Don't assume that mortgate rates are going down, all Irish banks are extending their margin to make up for past and yet to be booked losses that are coming down the track very soon. 

You are now implying that you're going to make the situation even messier, by hiding money and all sorts. 

Are you not paying the full mortgage currently - you mentioned only paying the rent to the bank. Are you PRTB registered?

I see no reason why any bank would go for Dr. Debt's option 5.

Where is everybody living?  And what are the rents?


----------



## Ezdezat (14 Jun 2013)

@ Dr. Debt: This is a most interesting option and certainly worth pursuing. As a matter of interest have you had experience in this area, as I wouldn't have thought the bank would consider this. Would it not be wiser to just continue to pay the rental income during the negotiation, and not increase the payments €1050 until, or if, they agreed?

@ Bronte: I understand life is sometimes not fair. I am trying to be understanding of my friends situation, and i do sympathise. However, at the moment I'm really not that much better off financially. Yes i get a car allowance but this gets spent on my car, as I put up a lot of work mileage. I pay more tax, I have almost €1000 going out each month against my debts.
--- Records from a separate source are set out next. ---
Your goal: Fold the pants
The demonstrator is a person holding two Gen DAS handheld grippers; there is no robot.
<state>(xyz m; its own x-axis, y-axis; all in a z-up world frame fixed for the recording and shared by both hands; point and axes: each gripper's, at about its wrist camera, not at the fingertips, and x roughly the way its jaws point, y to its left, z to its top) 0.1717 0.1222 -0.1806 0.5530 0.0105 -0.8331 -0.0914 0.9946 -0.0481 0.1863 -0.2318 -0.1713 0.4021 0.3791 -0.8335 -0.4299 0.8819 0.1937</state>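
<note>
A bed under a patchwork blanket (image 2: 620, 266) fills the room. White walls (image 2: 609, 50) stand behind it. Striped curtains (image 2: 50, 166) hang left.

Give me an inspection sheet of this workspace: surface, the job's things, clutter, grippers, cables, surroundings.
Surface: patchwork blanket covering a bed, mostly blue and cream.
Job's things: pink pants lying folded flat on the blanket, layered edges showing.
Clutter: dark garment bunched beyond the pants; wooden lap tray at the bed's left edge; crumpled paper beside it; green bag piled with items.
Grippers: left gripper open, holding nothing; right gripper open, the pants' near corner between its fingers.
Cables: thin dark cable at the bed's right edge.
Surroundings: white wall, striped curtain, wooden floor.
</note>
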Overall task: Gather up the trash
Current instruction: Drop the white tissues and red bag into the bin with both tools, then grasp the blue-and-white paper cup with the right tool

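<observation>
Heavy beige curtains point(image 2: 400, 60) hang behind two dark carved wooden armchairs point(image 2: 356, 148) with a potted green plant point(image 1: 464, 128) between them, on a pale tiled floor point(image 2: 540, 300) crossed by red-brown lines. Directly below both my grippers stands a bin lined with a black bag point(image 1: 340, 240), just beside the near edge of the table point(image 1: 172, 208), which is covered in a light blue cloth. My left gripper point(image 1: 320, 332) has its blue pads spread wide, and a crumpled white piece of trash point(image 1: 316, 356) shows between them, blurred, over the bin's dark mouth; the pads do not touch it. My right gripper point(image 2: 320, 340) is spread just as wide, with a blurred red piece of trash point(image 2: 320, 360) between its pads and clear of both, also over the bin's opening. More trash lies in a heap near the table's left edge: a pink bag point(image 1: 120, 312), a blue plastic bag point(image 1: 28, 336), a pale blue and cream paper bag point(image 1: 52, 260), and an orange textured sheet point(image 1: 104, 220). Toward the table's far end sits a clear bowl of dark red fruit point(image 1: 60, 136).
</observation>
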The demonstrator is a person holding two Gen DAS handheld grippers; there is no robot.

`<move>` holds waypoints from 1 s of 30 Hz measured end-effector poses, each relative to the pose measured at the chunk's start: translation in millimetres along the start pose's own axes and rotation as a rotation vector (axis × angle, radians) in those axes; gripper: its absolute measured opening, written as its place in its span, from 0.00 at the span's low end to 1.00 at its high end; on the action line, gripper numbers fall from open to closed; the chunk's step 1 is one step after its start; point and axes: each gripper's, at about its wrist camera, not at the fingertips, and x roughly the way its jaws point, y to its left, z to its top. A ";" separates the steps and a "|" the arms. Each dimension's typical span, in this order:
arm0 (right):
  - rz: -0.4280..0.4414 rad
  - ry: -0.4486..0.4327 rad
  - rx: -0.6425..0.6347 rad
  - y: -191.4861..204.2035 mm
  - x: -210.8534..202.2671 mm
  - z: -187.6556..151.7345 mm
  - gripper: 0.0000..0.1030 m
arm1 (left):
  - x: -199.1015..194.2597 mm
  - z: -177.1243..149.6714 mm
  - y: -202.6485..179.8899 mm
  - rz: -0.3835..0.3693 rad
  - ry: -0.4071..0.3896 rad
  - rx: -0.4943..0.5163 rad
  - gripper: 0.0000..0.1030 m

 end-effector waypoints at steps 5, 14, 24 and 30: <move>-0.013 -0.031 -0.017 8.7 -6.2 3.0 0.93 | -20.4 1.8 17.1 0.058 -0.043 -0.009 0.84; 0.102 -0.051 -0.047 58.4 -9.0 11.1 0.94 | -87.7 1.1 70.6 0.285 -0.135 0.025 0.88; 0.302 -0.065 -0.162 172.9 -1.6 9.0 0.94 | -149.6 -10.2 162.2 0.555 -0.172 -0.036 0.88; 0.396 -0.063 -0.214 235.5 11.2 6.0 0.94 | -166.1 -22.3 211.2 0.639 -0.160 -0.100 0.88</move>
All told I don't have much more left at the end of the month than he does. 
I do appreciate however that in the long term my prospects are better - my debts will be paid eventually, I have a reasonably good career. 

Yes we are registered with the PRTB, but no we are not covering the full mortgage, only the €850. Just to note we met the bank to explain the situation earlier this year, and we opened a case to reduce the repayments to €850 for a limited time. Their representative at the time advised us to pay the €850 by debit card for the time being, and to cancel the DD. They took 3 months to review the case and only rejected it in late April. They called last month and this month for an update and I've advised them that we're working on trying to find a resolution. 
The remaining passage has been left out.